#### [What needs to be done]
Search the material for the string "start" and copy each line where it occurs.

#### [Raw data]
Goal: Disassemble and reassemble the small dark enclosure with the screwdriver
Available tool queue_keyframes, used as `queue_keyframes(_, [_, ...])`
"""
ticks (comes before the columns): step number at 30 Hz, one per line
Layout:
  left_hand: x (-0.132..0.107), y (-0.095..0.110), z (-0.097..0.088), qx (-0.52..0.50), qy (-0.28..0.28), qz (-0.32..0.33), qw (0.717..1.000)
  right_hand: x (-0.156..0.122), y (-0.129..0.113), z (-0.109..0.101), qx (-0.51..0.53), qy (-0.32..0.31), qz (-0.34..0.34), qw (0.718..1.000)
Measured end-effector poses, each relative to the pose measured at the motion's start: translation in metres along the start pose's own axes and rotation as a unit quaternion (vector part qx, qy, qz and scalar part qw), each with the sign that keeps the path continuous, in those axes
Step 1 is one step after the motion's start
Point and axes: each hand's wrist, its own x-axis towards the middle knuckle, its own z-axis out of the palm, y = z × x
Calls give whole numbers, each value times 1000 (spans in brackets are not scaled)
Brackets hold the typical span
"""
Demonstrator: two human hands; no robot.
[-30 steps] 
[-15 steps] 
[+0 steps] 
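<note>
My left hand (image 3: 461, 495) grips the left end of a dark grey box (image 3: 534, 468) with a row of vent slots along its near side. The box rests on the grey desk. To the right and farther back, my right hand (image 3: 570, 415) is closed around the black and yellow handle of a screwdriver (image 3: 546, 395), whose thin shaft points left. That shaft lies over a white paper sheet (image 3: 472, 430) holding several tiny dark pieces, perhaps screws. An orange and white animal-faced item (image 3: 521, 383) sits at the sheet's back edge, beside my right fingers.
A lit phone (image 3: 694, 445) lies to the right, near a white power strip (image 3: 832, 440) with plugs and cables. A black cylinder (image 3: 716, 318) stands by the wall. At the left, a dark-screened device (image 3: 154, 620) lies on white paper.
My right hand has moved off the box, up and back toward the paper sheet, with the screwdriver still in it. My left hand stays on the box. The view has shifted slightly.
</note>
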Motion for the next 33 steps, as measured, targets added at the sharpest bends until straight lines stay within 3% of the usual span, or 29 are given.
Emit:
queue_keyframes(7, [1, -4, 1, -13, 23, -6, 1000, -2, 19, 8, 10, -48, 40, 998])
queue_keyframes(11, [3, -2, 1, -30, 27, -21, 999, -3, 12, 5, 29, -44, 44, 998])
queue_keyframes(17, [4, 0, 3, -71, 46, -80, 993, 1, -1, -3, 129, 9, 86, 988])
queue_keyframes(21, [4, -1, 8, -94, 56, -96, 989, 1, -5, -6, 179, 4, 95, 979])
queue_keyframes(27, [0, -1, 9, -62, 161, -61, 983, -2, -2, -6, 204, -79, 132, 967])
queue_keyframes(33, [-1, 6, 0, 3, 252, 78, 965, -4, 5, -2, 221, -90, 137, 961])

#### [Exercise output]
Measured end-effector poses, each relative to the pose measured at the motion's start: translation in metres along the start pose's own axes and rotation as a unit quaternion (vector part qx, qy, qz and scalar part qw), each with the sign that keeps the path continuous, in those axes
Step 1 is one step after the motion's start

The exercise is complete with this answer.